* Task item *
The expected result is an exact restatement of the data, free of pictures.

* Data listing *
↓↓↓

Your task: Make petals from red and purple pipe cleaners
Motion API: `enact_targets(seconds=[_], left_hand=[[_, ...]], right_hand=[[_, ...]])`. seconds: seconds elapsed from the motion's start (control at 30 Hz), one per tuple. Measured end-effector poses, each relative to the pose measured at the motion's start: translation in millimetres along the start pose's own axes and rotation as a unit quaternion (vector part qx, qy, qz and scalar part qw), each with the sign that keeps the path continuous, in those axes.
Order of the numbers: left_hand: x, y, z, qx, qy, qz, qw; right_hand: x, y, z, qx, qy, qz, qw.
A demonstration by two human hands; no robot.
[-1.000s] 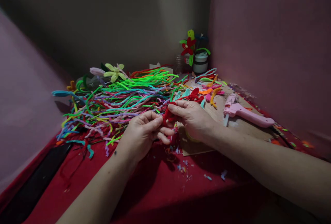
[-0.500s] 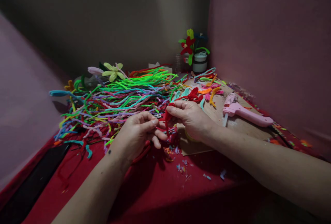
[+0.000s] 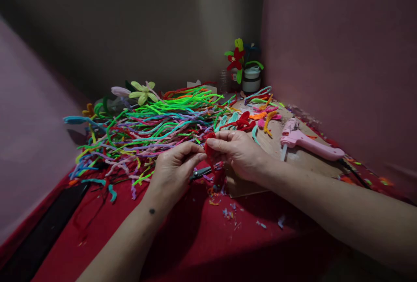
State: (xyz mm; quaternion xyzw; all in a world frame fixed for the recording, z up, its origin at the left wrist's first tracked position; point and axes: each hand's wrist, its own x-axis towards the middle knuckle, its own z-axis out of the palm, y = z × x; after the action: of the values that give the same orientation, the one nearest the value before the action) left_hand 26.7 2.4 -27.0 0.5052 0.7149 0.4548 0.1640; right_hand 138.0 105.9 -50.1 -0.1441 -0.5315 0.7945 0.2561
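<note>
Between the thumb and fingers of my right hand (image 3: 239, 151) is a bent piece of red pipe cleaner (image 3: 211, 148), with part of it hanging below. My left hand (image 3: 177, 167) is closed in a pinch at the left edge of that red piece; the fingers partly hide the contact. Under the hands lies a pair of scissors (image 3: 201, 172), largely covered. Just beyond my right hand, looped red pipe cleaner petals (image 3: 245, 121) rest on a board (image 3: 273, 143).
A large heap of coloured pipe cleaners (image 3: 163, 117) spreads behind my left hand. A pink glue gun (image 3: 309, 145) lies on the board at right. Pipe cleaner flowers (image 3: 236, 59) stand beside a lidded jar (image 3: 251, 80) at the back. Fuzz scraps (image 3: 230, 212) dot the red cloth (image 3: 195, 247).
My left hand has gone from loosely spread fingers to a pinch against the red pipe cleaner. The scissors beneath show more. My right hand keeps its hold with little movement.
</note>
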Motion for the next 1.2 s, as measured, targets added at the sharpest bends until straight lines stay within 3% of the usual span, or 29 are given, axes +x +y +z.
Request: enact_targets(seconds=[0.17, 0.33, 0.43, 0.57, 0.67, 0.83, 0.97, 1.1, 1.2], left_hand=[[2.8, -3.1, -4.4, 0.027, -0.036, 0.037, 0.998], [6.0, -2.1, -8.8, 0.029, -0.08, 0.038, 0.996], [6.1, 1.1, -12.1, -0.015, -0.055, -0.019, 0.998], [3.0, 1.5, -12.0, -0.159, -0.041, -0.107, 0.981], [1.7, -2.3, -9.6, -0.184, -0.056, -0.106, 0.975], [1.5, -1.0, -5.4, -0.135, -0.023, -0.093, 0.986], [-0.8, 1.6, 1.0, -0.016, 0.026, -0.045, 0.999], [-2.4, -4.8, 6.3, 0.148, 0.114, 0.103, 0.977], [-0.9, -8.4, 4.2, 0.143, 0.108, 0.13, 0.975]], right_hand=[[0.2, 1.3, 0.9, 0.023, 0.003, -0.006, 1.0], [-3.4, -2.1, 2.9, -0.02, 0.012, 0.001, 1.0], [-5.6, -4.4, 5.5, -0.063, -0.006, 0.002, 0.998], [-8.8, -5.8, 10.3, -0.136, -0.037, 0.027, 0.99], [-10.2, -6.2, 12.0, -0.155, -0.041, 0.051, 0.986], [-9.5, -4.9, 10.1, -0.154, -0.065, 0.067, 0.984], [-7.3, -0.5, 8.3, -0.171, -0.063, 0.066, 0.981], [-5.8, 4.0, 9.0, -0.129, -0.053, 0.084, 0.987], [-6.3, 4.9, 9.6, -0.115, -0.041, 0.087, 0.989]])
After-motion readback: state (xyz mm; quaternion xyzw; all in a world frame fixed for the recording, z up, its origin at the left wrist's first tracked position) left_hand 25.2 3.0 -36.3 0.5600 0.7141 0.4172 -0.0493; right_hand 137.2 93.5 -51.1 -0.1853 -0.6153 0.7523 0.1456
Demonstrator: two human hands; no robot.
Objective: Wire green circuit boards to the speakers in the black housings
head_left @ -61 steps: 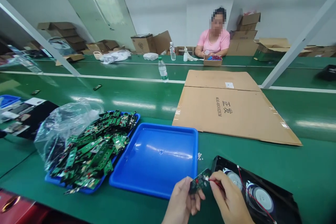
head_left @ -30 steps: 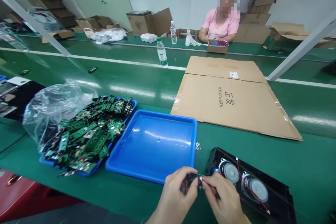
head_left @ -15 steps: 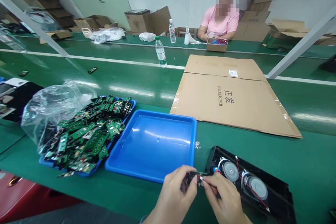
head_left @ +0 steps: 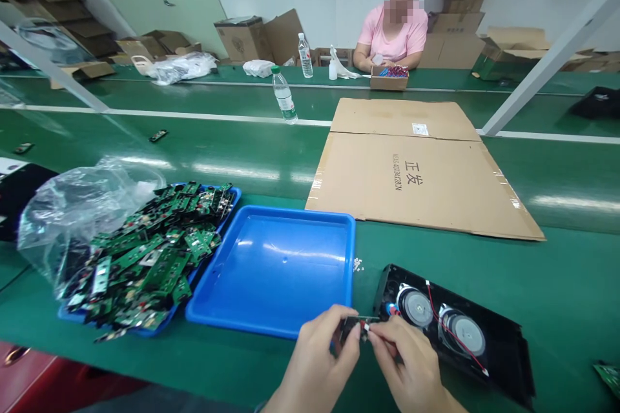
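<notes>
Low in the picture, my left hand (head_left: 317,361) is closed on a small circuit board (head_left: 349,328), held edge-on. My right hand (head_left: 407,364) pinches a small white wire connector (head_left: 367,327) against the board's right end. A red wire (head_left: 450,329) runs from there over a black speaker panel (head_left: 455,335) with two round speakers, lying on the green table right of my hands.
An empty blue tray (head_left: 276,268) lies just beyond my hands. Left of it, a second tray is heaped with green circuit boards (head_left: 150,258) beside a plastic bag (head_left: 72,206). Flat cardboard (head_left: 416,174), a water bottle (head_left: 283,97), and a seated person in pink (head_left: 394,32) lie beyond.
The board has turned from face-up to edge-on and dropped lower. My hands have drawn closer together around it. The view has shifted slightly to the right.
</notes>
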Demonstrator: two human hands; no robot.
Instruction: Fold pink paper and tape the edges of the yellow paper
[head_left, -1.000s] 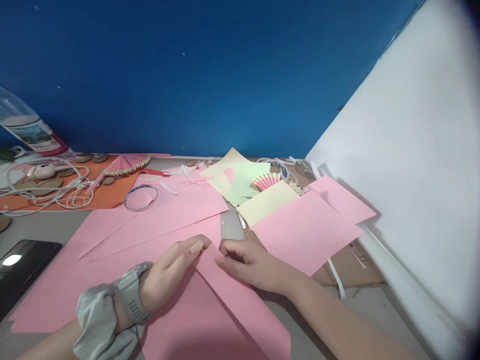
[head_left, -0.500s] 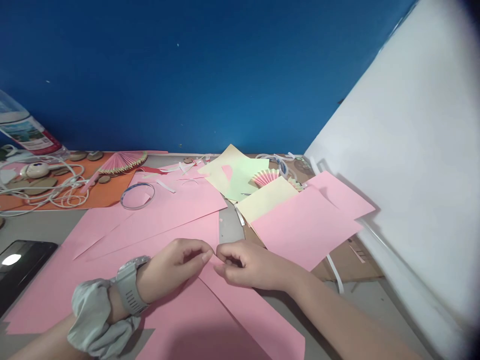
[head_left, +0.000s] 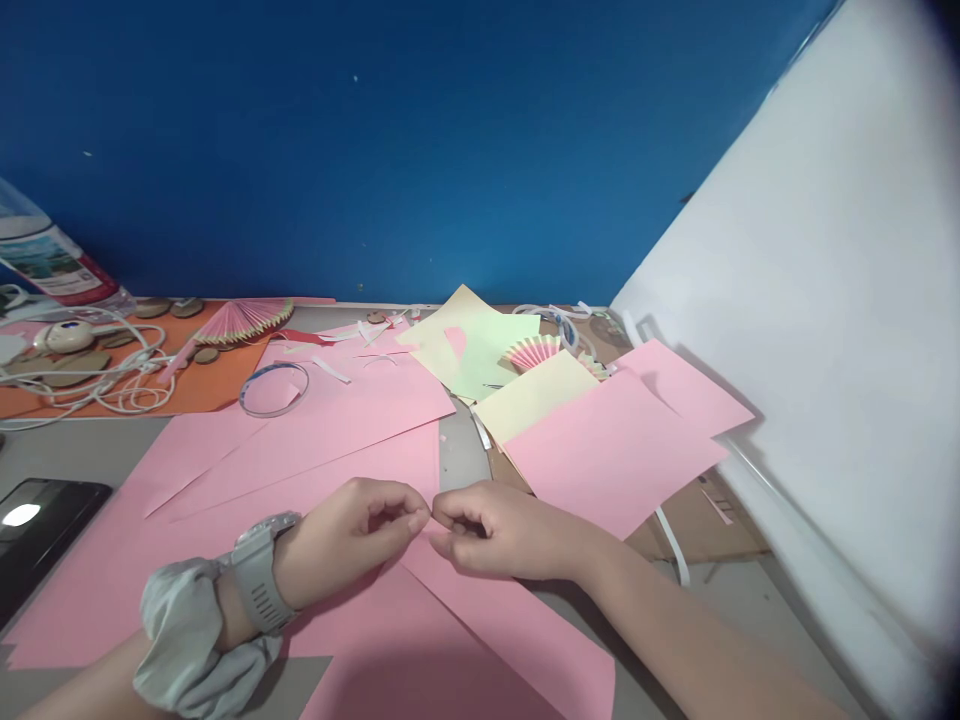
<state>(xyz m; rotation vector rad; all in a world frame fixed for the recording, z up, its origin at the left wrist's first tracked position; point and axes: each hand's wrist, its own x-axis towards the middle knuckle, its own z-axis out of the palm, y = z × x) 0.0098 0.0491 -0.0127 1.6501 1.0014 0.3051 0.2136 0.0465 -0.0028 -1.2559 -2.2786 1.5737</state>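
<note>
Close together at the front centre, my left hand point(head_left: 367, 525) and my right hand point(head_left: 510, 530) are both closed in a pinch, fingertips nearly touching. Between them they grip the top of a pink sheet of paper point(head_left: 517, 625), which hangs down toward me with a slanting fold or edge line across it. The exact spot pinched is hidden by my fingers. Beneath my left hand lie larger pink sheets point(head_left: 300, 480), overlapping on the grey table. A grey watch point(head_left: 262, 580) and a pale scrunchie point(head_left: 202, 635) are on my left wrist.
A roll of tape point(head_left: 274, 390) lies on the pink sheets. Behind are pink folded fans point(head_left: 244, 320), yellow and green paper point(head_left: 487, 350), and more pink sheets point(head_left: 607, 450) at right. A black phone point(head_left: 45, 540), white cables point(head_left: 142, 385) and a bottle point(head_left: 56, 255) stand left. Walls border the table.
The lower part of the held pink paper has shifted slightly right. My hands keep the same pinch and have barely moved. The view has shifted a little.
</note>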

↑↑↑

* Solution for this problem *
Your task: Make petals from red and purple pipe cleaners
Motion API: `enact_targets(seconds=[_], left_hand=[[_, ...]], right_hand=[[_, ...]])`. seconds: seconds elapsed from the motion's start (control at 30 Hz), one per tuple. Measured end-effector poses, each relative to the pose measured at the motion's start: translation in millimetres along the start pose's own axes and rotation as a unit quaternion (vector part qx, qy, qz and scalar part qw), each with the sign that keeps the path continuous, in those axes.
Order of the numbers: left_hand: x, y, z, qx, qy, qz, qw; right_hand: x, y, z, qx, qy, qz, qw.
A demonstration by two human hands; no robot.
[-1.000s] 
[-0.500s] 
[+0.000s] 
State: (xyz mm; quaternion xyzw; all in a world frame fixed for the recording, z up, its origin at the left wrist's first tracked position; point and axes: each hand's wrist, its own x-axis towards the middle knuckle, its own z-axis out of the palm, y = z × x; after the action: of the values that give the same orientation, the one nearest the value before the action) left_hand 26.7 2.4 -27.0 0.5052 0.7149 0.4548 0.1640; right_hand 138.0 105.9 -50.1 -0.1441 -0.5315 0.7945 0.2561
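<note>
Between the thumb and fingers of my right hand (image 3: 239, 151) is a bent piece of red pipe cleaner (image 3: 211, 148), with part of it hanging below. My left hand (image 3: 177, 167) is closed in a pinch at the left edge of that red piece; the fingers partly hide the contact. Under the hands lies a pair of scissors (image 3: 201, 172), largely covered. Just beyond my right hand, looped red pipe cleaner petals (image 3: 245, 121) rest on a board (image 3: 273, 143).
A large heap of coloured pipe cleaners (image 3: 163, 117) spreads behind my left hand. A pink glue gun (image 3: 309, 145) lies on the board at right. Pipe cleaner flowers (image 3: 236, 59) stand beside a lidded jar (image 3: 251, 80) at the back. Fuzz scraps (image 3: 230, 212) dot the red cloth (image 3: 195, 247).
My left hand has gone from loosely spread fingers to a pinch against the red pipe cleaner. The scissors beneath show more. My right hand keeps its hold with little movement.
</note>
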Motion for the next 1.2 s, as measured, targets added at the sharpest bends until straight lines stay within 3% of the usual span, or 29 are given, axes +x +y +z.
Request: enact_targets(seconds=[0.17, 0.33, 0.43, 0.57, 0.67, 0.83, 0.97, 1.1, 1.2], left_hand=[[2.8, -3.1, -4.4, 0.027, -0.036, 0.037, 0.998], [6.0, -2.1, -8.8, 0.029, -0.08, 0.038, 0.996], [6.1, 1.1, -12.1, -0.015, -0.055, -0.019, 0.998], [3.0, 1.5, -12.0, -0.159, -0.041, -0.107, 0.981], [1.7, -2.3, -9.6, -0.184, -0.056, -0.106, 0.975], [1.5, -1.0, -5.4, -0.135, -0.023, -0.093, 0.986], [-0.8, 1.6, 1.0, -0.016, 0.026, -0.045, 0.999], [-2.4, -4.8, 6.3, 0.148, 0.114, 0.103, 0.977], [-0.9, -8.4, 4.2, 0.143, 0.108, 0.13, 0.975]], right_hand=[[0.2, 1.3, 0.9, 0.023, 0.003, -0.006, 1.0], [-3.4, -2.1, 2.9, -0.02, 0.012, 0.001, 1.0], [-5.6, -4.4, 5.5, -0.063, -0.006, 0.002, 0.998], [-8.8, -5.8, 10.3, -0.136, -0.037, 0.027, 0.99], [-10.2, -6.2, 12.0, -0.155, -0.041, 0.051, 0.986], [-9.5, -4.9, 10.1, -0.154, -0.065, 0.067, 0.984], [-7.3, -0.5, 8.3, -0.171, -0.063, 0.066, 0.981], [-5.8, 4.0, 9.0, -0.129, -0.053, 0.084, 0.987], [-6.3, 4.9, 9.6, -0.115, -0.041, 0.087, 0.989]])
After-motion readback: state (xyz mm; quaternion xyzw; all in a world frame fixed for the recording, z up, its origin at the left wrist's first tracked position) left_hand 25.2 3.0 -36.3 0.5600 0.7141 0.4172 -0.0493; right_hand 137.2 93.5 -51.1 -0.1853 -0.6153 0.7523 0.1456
Demonstrator: two human hands; no robot.
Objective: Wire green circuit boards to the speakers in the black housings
head_left @ -61 steps: 
head_left @ -30 steps: 
head_left @ -15 steps: 
head_left @ +0 steps: 
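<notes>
Low in the picture, my left hand (head_left: 317,361) is closed on a small circuit board (head_left: 349,328), held edge-on. My right hand (head_left: 407,364) pinches a small white wire connector (head_left: 367,327) against the board's right end. A red wire (head_left: 450,329) runs from there over a black speaker panel (head_left: 455,335) with two round speakers, lying on the green table right of my hands.
An empty blue tray (head_left: 276,268) lies just beyond my hands. Left of it, a second tray is heaped with green circuit boards (head_left: 150,258) beside a plastic bag (head_left: 72,206). Flat cardboard (head_left: 416,174), a water bottle (head_left: 283,97), and a seated person in pink (head_left: 394,32) lie beyond.
The board has turned from face-up to edge-on and dropped lower. My hands have drawn closer together around it. The view has shifted slightly to the right.
</notes>
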Demonstrator: two human hands; no robot.
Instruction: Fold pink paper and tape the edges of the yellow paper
[head_left, -1.000s] 
[head_left, -0.500s] 
[head_left, +0.000s] 
<state>(xyz m; rotation vector rad; all in a world frame fixed for the recording, z up, its origin at the left wrist's first tracked position; point and axes: each hand's wrist, its own x-axis towards the middle knuckle, its own z-axis out of the palm, y = z × x) 0.0098 0.0491 -0.0127 1.6501 1.0014 0.3051 0.2136 0.0465 -0.0028 -1.2559 -2.2786 1.5737</state>
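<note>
Close together at the front centre, my left hand point(head_left: 367, 525) and my right hand point(head_left: 510, 530) are both closed in a pinch, fingertips nearly touching. Between them they grip the top of a pink sheet of paper point(head_left: 517, 625), which hangs down toward me with a slanting fold or edge line across it. The exact spot pinched is hidden by my fingers. Beneath my left hand lie larger pink sheets point(head_left: 300, 480), overlapping on the grey table. A grey watch point(head_left: 262, 580) and a pale scrunchie point(head_left: 202, 635) are on my left wrist.
A roll of tape point(head_left: 274, 390) lies on the pink sheets. Behind are pink folded fans point(head_left: 244, 320), yellow and green paper point(head_left: 487, 350), and more pink sheets point(head_left: 607, 450) at right. A black phone point(head_left: 45, 540), white cables point(head_left: 142, 385) and a bottle point(head_left: 56, 255) stand left. Walls border the table.
The lower part of the held pink paper has shifted slightly right. My hands keep the same pinch and have barely moved. The view has shifted a little.
</note>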

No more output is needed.